Mereka kabur dari pasar keuangan Indonesia karena sebelumnya bank sentral AS The Federal Reserve (The Fed) terus menunjukkan sinyal hawkishnya.
Investor asing akhirnya kembali ke pasar Tanah Air pekan lalu. Investor asing diharapkan tetap membanjiri pasar keuangan Indonesia meskipun pekan depan atau mulai 28 November 2023, Indonesia mulai akan menggelar masa kampanye pemilihan umum dan pemilihan presiden (pilpres). Musim kampanye diharapkan tidak berdampak negatif ke sikap investor dalam melihat prospek ekonomi Indonesia.
Masuknya dana asing ini tak lepas dari data ekonomi AS pekan lalu yang mengindikasikan mulai mendinginnya perekonomian AS dan potensi target bank sentral AS (The Fed) dapat tercapai.
Inflasi AS dari sisi konsumen (CPI) melandai ke 3,2% (year on year/yoy) pada Oktober 2023, lebih rendah dibandingkan 3,7% (yoy) pada September serta di bawah ekspektasi pasar (3,3%). Ini adalah kali pertama inflasi AS melandai dalam empat bulan terakhir.
Sementara inflasi AS dari sisi produsen (PPI) juga melandai menjadi 1,3% yoy atau lebih rendah dibandingkan periode September yang berada di angka 2,2% yoy. Kontraksi ini adalah yang pertama sejak Mei dan terbesar sejak April 2020.
Dari hasil tersebut, para pedagang menghapus spekulasi bahwa The Fed akan menaikkan biaya pinjaman lebih lanjut dan beralih ke penurunan suku bunga.
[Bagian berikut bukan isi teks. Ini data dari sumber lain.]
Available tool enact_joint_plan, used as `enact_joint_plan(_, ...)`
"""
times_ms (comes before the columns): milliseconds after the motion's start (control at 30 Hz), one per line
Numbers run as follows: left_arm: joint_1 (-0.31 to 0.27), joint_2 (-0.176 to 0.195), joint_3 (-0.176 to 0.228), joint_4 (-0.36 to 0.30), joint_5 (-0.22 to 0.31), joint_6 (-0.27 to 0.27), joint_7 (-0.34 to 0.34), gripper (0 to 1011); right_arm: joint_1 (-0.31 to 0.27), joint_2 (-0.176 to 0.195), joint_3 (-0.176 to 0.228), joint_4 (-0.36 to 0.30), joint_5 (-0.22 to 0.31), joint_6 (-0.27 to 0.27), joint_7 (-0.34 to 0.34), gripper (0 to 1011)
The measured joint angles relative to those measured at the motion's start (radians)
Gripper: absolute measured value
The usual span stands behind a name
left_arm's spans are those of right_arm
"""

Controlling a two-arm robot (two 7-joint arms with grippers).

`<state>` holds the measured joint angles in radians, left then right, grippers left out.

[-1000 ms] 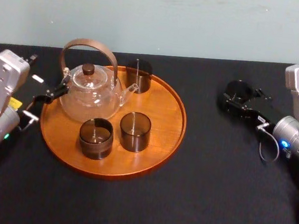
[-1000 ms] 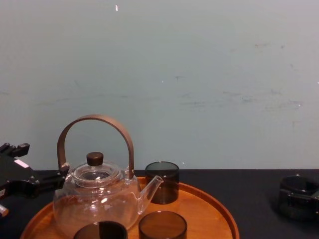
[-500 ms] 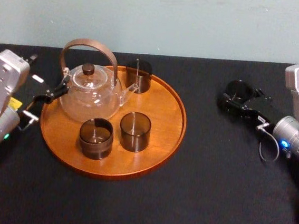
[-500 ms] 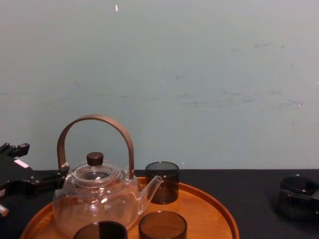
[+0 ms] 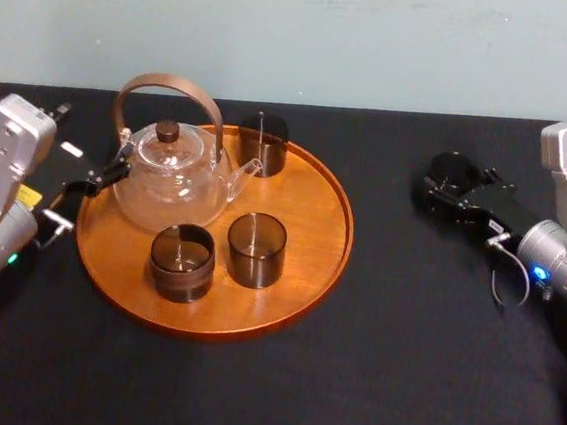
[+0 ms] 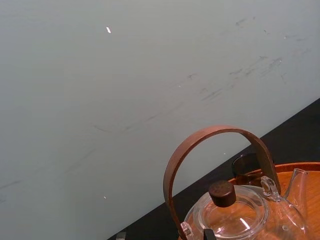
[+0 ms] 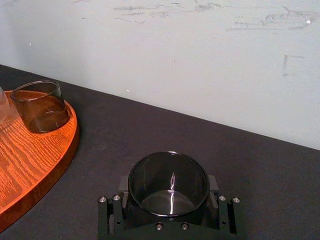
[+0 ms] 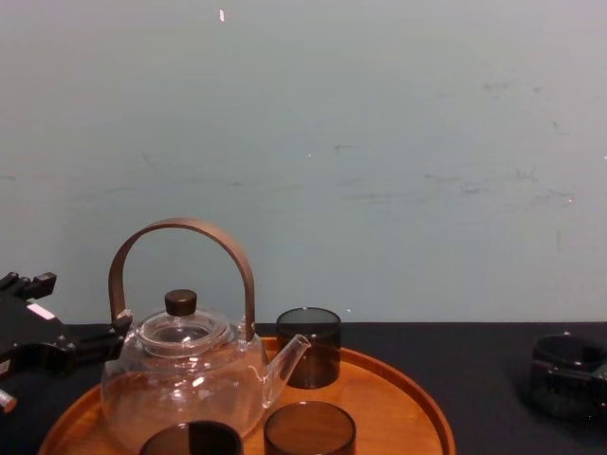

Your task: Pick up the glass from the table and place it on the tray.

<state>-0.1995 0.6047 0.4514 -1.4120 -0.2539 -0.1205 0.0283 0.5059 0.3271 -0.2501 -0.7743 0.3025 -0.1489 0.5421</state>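
Note:
A dark smoked glass [image 5: 454,170] is over the black table [image 5: 389,363], well right of the round orange-brown tray [image 5: 303,214]. My right gripper [image 5: 445,188] is shut on it. In the right wrist view the glass [image 7: 168,182] fills the gap, with a finger against each side. The chest view shows the glass [image 8: 567,372] low at the right edge. I cannot tell whether its base touches the table. My left gripper [image 5: 79,198] rests open by the tray's left rim, beside the teapot.
On the tray stand a glass teapot [image 5: 171,177] with a brown arched handle and three dark glasses: one at the back [image 5: 262,142] and two at the front [image 5: 256,250] [image 5: 182,261]. The tray's right half is bare wood. Bare black table lies between tray and right gripper.

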Motion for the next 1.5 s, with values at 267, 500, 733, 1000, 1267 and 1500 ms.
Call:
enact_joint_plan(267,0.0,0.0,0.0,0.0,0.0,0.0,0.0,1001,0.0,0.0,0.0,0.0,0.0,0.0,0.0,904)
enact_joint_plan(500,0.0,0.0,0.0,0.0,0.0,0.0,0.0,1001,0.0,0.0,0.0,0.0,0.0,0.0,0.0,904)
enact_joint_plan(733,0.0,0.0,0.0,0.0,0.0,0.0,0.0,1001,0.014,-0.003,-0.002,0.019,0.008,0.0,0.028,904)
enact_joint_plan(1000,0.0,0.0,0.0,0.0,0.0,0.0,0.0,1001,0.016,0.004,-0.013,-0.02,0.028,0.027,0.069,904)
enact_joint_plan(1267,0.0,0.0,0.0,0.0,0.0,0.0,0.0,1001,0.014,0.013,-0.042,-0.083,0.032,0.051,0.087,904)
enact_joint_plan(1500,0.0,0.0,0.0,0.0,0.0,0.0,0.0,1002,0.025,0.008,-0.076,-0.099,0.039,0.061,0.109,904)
Dolar AS dan imbal hasil US Treasury pun turun tajam dan mata uang Garuda mengalami apresiasi secara signifikan.
Hal ini tercermin dari perangkat CME Fedwatch yang menunjukkan bahwa pelaku pasar berekspektasi The Fed akan menahan suku bunganya pada Desember 2023 dan Januari 2024. Sementara 59,1% pelaku pasar memproyeksikan bahwa The Fed akan melakukan cut rate pertamanya pada Mei 2024 sebesar 25 basis poin (bps).